Chapter 4: Chapter 4
That's strange.
I watched the sky shrink away, swallowed by a hole that was collapsing in on itself. The café entrance disappeared into the void.
I was just heading back inside.
I didn't register I was falling until my back slammed into the ground. Hard. Air exploded from my lungs, leaving me gasping, mouth opening and closing like a fish on dry land. But no breath came. My chest spasmed, my vision darkened at the edges.
Above me, the hole—the gate—sealed shut with brutal finality.
No.
Electricity crackled in the air, familiar and terrifying. Every nerve in my body screamed at me to move, to do something, but I could only lift a shaking hand toward the empty space where the gate had been. A useless, desperate gesture.
This couldn't be happening.
Not again.
At last, my lungs unlocked, dragging in a ragged, stuttering breath. Pain stabbed through my ribs as I curled onto my side, coughing so hard spit dribbled down my chin. My fingers dug into the fabric of my shirt, my apron. As if grounding myself in something tangible would stop the rising tide of panic.
Memories flickered in and out of focus. Too fast to grab hold of.
A child. A damp cave.
Glowing eyes in the dark.
Laughter—light and cruel.
And red. So much red.
Get it together, Ryung.
I inhaled slow, the way the doctor taught me years ago, when I woke up screaming in the hospital. Panicking would only get me killed. If the dungeon creatures didn't do it first.
Another breath. Then another.
Pushing up onto my hands and knees, I forced my eyes open. My palms pressed into compact dirt. The scent of dust and stone filled my nose.
Silence.
No growls. No shifting shadows. No immediate death looming.
The only sound came from the torches lining the sandstone walls, their flames crackling softly. Their warm glow flickered across the narrow hallway I now found myself in. Empty. For now.
I staggered upright, legs unsteady, and looked toward the ceiling—toward where the gate had been. It shouldn't have snapped shut so quickly. Gates never did that. They usually remained open for a week, the duration acting as a kind of invisible hourglass for those who entered. The countdown wasn't obvious at first—hunters learned to look for the signs. A faint shimmer in the air, the way the gate's edges flickered erratically, the hum of its energy growing fainter by the hour. In the final days, it would pulse like a dying heartbeat, signaling to anyone inside that their time was running out.
That was how it was supposed to work.
But my gate hadn't given a warning. It had slammed shut the moment I fell through.
And that was bad.
Very bad.
Had anyone seen me fall?
Ji-ho would notice I hadn't come back inside. So would the manager. The café had been busy—there were always people in and out. Someone must have felt the shift in the air, that unmistakable charge that signaled a gate's presence.
But even if they figured out what had happened, what good would it do? No one could reopen a gate.
The only way to get out was for another gate to open to this dungeon, but who knew when that would be.
I exhaled sharply, rubbing a hand over my face before looking down both ends of the corridor.

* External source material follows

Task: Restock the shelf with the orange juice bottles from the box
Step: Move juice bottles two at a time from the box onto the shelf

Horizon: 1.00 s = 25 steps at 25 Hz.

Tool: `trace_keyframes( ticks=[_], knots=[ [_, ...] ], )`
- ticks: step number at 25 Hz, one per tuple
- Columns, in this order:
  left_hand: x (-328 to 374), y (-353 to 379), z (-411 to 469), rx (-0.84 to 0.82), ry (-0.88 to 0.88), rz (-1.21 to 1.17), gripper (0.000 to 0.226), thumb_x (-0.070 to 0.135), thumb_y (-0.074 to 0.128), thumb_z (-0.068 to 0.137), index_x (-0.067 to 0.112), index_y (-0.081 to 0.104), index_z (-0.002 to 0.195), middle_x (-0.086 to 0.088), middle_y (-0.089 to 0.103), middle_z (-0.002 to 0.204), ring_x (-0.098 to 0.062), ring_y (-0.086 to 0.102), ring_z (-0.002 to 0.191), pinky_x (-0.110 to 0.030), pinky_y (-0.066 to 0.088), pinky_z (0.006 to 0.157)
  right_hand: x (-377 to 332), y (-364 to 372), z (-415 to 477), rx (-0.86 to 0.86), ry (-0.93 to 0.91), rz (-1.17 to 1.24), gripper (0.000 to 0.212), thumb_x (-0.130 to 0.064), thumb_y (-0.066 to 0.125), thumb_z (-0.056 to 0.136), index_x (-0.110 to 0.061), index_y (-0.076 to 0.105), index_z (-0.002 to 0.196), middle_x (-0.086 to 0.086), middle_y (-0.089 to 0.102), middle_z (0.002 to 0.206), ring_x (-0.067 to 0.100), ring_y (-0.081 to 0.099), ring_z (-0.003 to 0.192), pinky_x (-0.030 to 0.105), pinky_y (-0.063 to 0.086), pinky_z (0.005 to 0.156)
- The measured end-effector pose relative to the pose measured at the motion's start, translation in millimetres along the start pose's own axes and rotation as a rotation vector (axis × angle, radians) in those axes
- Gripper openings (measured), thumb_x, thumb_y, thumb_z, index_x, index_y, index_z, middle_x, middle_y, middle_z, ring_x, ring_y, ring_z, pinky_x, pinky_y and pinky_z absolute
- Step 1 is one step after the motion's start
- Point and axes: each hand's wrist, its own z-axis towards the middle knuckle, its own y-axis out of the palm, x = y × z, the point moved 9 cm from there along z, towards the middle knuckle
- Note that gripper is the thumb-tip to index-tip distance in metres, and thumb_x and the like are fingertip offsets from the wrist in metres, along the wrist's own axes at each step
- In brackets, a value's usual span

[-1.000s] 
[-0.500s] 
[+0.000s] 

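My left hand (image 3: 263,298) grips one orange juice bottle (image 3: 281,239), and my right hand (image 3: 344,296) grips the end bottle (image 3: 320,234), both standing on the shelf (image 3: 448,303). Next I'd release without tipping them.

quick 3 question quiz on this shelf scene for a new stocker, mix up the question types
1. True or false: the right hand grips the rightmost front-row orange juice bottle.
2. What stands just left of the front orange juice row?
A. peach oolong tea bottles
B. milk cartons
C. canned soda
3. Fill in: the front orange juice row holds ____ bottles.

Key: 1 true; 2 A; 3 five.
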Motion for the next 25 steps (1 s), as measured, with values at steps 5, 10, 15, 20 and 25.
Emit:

The hallway stretched into shadow, the torchlight barely reaching beyond a few meters. The walls were too smooth, unnervingly precise. No cracks. No signs of erosion.
Something about it felt wrong.
In school, they told us to stay put if we ever got trapped in a dungeon. Don't take risks. Wait for a rescue team. But that advice had been for kids who hadn't awakened yet. Kids who had no way to defend themselves.
And it was useless.
Even for hunters, rescue missions were complicated, and dungeons didn't care about rules. There were too many cases of people vanishing without a trace. Gates opened in unpredictable locations—no one could track where they'd lead or when they'd appear again. Some never reappeared at all.
That was what I was dealing with.
If I stayed here, I'd die.
Whether it was starvation, monsters, or something worse, waiting wasn't an option.
I clenched my jaw. My abilities weren't strong—a single drop of water wasn't exactly the most impressive awakening—but sitting around doing nothing was a death sentence.
A faint gust of wind brushed past me.
I froze.
The torchlight wavered as the breeze rolled through the corridor.
I turned toward it, eyes narrowing down the right-hand path. Nothing. No movement. No sound. Just the quiet flicker of flames.
My stomach growled. I scowled.
I had no food, no idea where I was, and no way of knowing how long I'd be trapped here.
Whatever god had decided to drop me into this mess? I was inclined to piss in their cereal out of pure spite.